CONFLICT (The Old Fight)

The green grasses heaped and peaceful,
as they always are,
Steeped and shaped by nibbling sheep,
bowing, pausing, moving on
Like writers, like painters, considering the sound,
Chewing over the bitter and the sweet,
The limp sorrow, the tight-wound grief,
The bound and binding pain not forgot:
Not forgot though buried deep in heaps across the hills.

The buzzard cries and red kite wheels for the recklessness of princes.
Ancient trees so uprooted, excised, their long shadows lost
And peasant weeds happy for short moments in sunlight once more,
Before the whining scythe of war steals life and land
That cannot ever be owned.

This sorry foreign tongue wanders uncertain paths
Around lost sound and buried names.
Those gone before now hood their eyes to listen by the warm hearth of God.
I await, as always, their sure narration, its flow and lilt as if my own:
A habit of work and weather, of sewing in twilight,
In beer that eases ache of long labour
And puts by for a while the winds of winter
And the haunt-eyed want that loiters,
Hanging its dark shade by every byre and door.
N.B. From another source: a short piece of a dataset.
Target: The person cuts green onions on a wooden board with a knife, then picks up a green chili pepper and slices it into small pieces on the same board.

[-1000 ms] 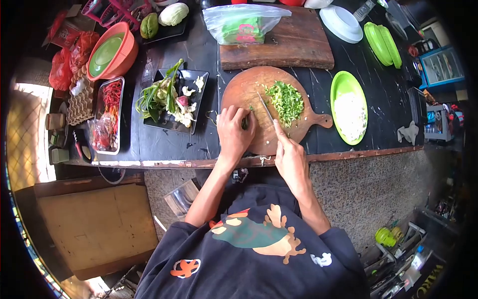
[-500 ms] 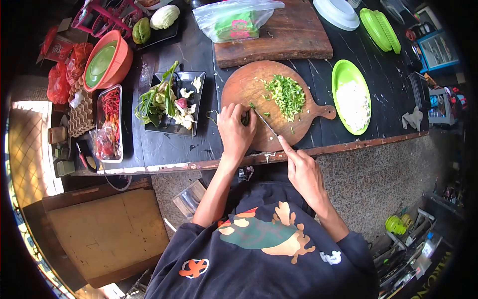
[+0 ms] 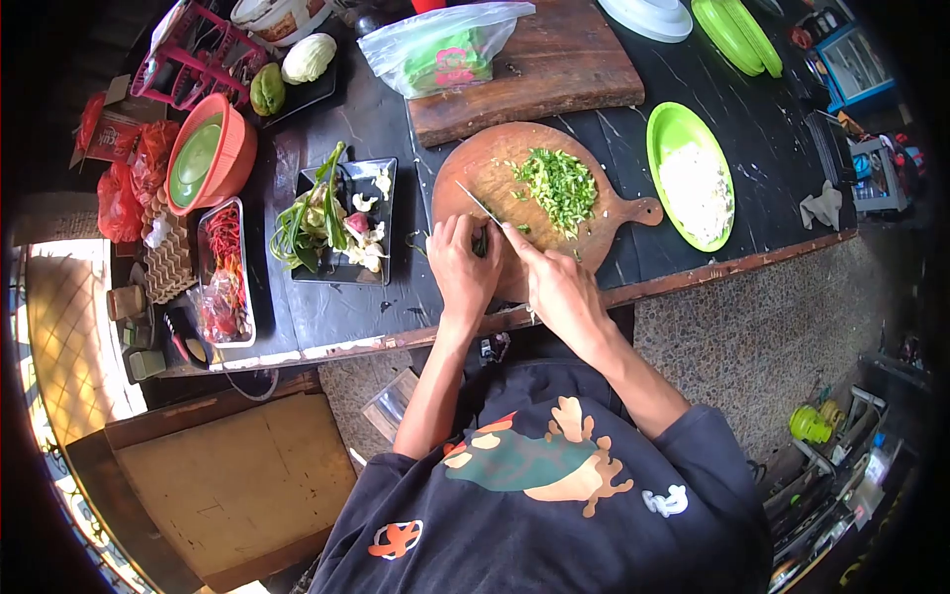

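Observation:
On the round wooden board (image 3: 470, 163) lies a heap of chopped green onion (image 3: 559, 193), with a few loose bits near my hands. My left hand (image 3: 461, 265) is at the board's near left edge, its fingers curled around dark green onion stalks (image 3: 481, 241) that are mostly hidden. A knife (image 3: 477, 202) is gripped in my right hand (image 3: 564, 292), index finger stretched along it. Its blade points away and to the left, close beside my left fingers and the stalks.
Left of the board is a black plate (image 3: 339, 269) with greens and garlic, then a tray of red chillies (image 3: 226, 247) and an orange basket (image 3: 233, 163). A thick wooden block (image 3: 564, 74) with a plastic bag (image 3: 445, 54) lies behind. A green oval dish (image 3: 658, 148) stands right.
My right hand has moved forward and left, sliding the knife so its tip reaches past my left fingers. My left hand still grips the stalks. The camera view has shifted slightly.

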`<state>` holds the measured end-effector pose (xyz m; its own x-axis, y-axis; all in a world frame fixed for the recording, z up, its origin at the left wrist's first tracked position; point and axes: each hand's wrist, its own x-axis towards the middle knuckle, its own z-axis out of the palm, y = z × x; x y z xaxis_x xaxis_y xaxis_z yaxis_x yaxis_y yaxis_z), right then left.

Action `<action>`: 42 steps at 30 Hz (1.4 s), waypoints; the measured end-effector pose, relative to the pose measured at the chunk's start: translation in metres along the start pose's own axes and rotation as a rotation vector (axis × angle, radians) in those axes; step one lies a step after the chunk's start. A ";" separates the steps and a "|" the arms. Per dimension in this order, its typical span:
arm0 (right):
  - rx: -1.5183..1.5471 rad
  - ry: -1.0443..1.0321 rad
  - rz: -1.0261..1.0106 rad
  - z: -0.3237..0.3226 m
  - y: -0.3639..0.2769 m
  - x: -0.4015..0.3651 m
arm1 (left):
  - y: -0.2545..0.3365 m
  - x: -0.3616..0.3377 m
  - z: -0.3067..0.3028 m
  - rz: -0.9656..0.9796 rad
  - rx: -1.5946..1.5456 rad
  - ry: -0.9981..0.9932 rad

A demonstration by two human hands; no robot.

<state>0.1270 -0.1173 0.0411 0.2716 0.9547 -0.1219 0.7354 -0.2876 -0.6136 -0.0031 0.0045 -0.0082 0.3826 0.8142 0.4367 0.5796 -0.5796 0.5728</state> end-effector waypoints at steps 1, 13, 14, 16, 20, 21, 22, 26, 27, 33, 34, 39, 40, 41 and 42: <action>-0.013 0.001 0.003 0.002 -0.001 0.000 | 0.001 -0.001 0.000 -0.030 -0.027 0.006; 0.059 0.068 0.096 -0.018 0.013 -0.018 | 0.000 -0.004 -0.004 0.022 -0.025 0.007; 0.052 0.083 0.122 -0.020 0.014 -0.012 | 0.000 -0.003 -0.004 0.006 -0.033 -0.009; 0.037 0.100 0.119 -0.022 0.017 -0.007 | -0.001 -0.003 -0.003 0.015 -0.029 -0.003; 0.101 0.099 0.074 -0.030 0.014 -0.008 | 0.000 -0.002 -0.004 0.007 -0.025 0.017; 0.143 0.092 0.048 -0.029 0.012 -0.013 | 0.000 -0.003 -0.004 0.005 -0.028 0.020; 0.185 0.084 0.025 -0.028 0.011 -0.020 | 0.000 -0.003 -0.003 0.000 -0.029 0.021; 0.171 0.050 0.000 -0.018 0.010 -0.053 | -0.001 -0.004 -0.001 -0.019 -0.048 0.028; 0.173 0.012 0.033 -0.018 0.009 -0.061 | -0.002 -0.004 -0.001 -0.021 -0.055 0.021; 0.082 -0.011 0.102 -0.018 0.005 -0.082 | 0.000 -0.002 -0.003 -0.005 -0.057 0.012; 0.083 -0.022 0.116 -0.019 0.003 -0.080 | -0.001 -0.003 -0.003 -0.002 -0.060 0.009; 0.022 -0.038 0.099 -0.016 -0.010 -0.043 | -0.005 -0.004 -0.002 -0.025 -0.071 -0.014; 0.007 -0.034 0.077 -0.013 -0.010 -0.034 | -0.005 -0.004 -0.002 -0.026 -0.067 -0.012; 0.007 -0.016 0.054 -0.009 -0.007 -0.026 | -0.005 -0.003 -0.002 -0.019 -0.080 0.004; 0.007 -0.015 0.052 -0.005 -0.004 -0.018 | -0.005 -0.003 -0.002 -0.011 -0.094 0.019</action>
<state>0.1220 -0.1340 0.0497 0.2998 0.9396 -0.1654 0.7159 -0.3362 -0.6120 -0.0083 0.0047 -0.0108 0.3622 0.8203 0.4426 0.5135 -0.5719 0.6397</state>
I know where I myself would be
To soothe and polish the grain-edged slate of sorrow.
Down with the world’s roar at Pwll Bo,
Its throat of rock slaked and scoured.
I would be rain-cooled, too, in the smoke cloud of Cwm Dwfnant,
Forever under the big hills staring bare into God’s blank blue face.

I would crouch, nostrils spiced with fern and fir
And the damp drip from the birch, itself turning silver and gold
From each and every early frost.
Below where the hidden boys are ever hunting their courage,
Learning to kill for bitter whim of distant government,
Watched by raven eye and silent nested hare.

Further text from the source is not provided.